• [Task description] Your answer must be one number: the count of lines below that include "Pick".

Segment Open

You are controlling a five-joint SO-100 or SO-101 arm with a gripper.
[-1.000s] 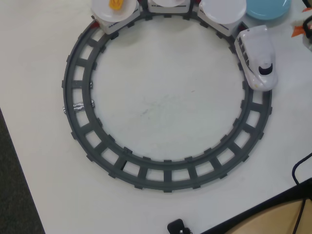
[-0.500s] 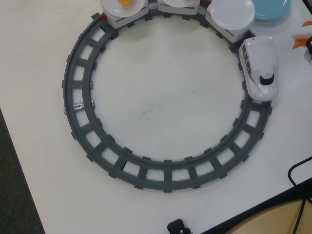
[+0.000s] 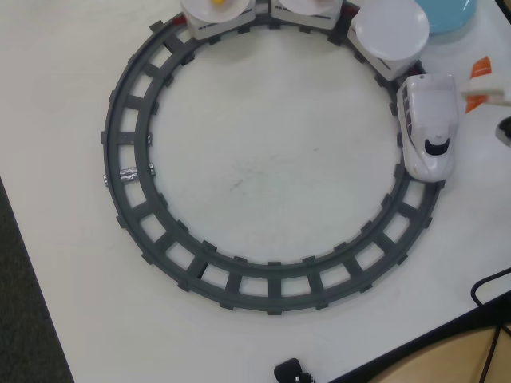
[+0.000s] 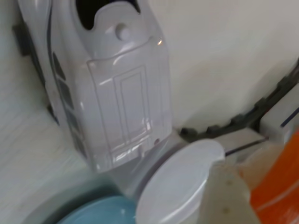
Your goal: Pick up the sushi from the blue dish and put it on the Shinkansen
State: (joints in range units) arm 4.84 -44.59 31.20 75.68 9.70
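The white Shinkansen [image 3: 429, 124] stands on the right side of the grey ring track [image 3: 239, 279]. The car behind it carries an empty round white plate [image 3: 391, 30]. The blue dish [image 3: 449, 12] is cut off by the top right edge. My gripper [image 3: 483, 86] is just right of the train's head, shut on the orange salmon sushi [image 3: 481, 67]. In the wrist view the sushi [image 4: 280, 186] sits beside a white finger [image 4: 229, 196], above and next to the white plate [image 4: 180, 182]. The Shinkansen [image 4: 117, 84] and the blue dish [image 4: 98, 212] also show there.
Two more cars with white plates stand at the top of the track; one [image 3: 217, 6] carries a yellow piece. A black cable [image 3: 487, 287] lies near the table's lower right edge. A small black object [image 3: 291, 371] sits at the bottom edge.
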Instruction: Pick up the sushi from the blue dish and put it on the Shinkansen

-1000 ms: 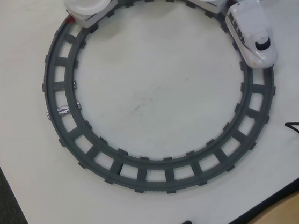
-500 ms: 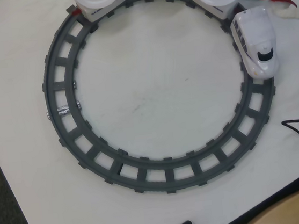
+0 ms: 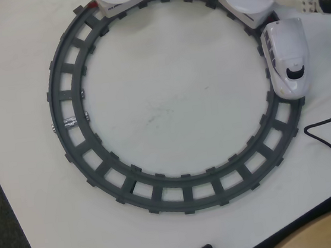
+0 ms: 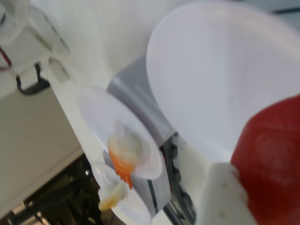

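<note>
Wrist view: the claw (image 4: 255,176) grips a red-topped sushi (image 4: 274,159), poised over an empty white dish (image 4: 211,75) on a train car. Beyond the claw, a second dish (image 4: 93,112) holds orange-topped sushi (image 4: 124,150); a third dish (image 4: 133,204) holds a pale piece (image 4: 110,194).

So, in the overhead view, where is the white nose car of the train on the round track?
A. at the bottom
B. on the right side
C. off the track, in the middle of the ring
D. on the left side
B: the white nose car sits on the right side of the gray track, just behind the plate-carrying cars at the top.
</note>
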Controlling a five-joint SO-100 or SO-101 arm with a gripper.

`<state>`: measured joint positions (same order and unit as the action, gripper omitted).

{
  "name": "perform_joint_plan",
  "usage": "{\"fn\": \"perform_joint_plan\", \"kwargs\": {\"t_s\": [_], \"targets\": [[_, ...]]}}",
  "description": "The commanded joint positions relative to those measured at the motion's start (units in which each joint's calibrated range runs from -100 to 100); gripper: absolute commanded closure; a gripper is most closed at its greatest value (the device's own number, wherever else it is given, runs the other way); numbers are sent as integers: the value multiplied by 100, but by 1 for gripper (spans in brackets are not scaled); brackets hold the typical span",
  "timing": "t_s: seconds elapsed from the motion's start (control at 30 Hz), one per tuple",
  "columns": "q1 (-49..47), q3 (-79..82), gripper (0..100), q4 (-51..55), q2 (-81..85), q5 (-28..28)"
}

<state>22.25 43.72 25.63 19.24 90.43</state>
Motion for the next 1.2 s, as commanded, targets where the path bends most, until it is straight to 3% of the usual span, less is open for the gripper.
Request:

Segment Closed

• [Result below] 2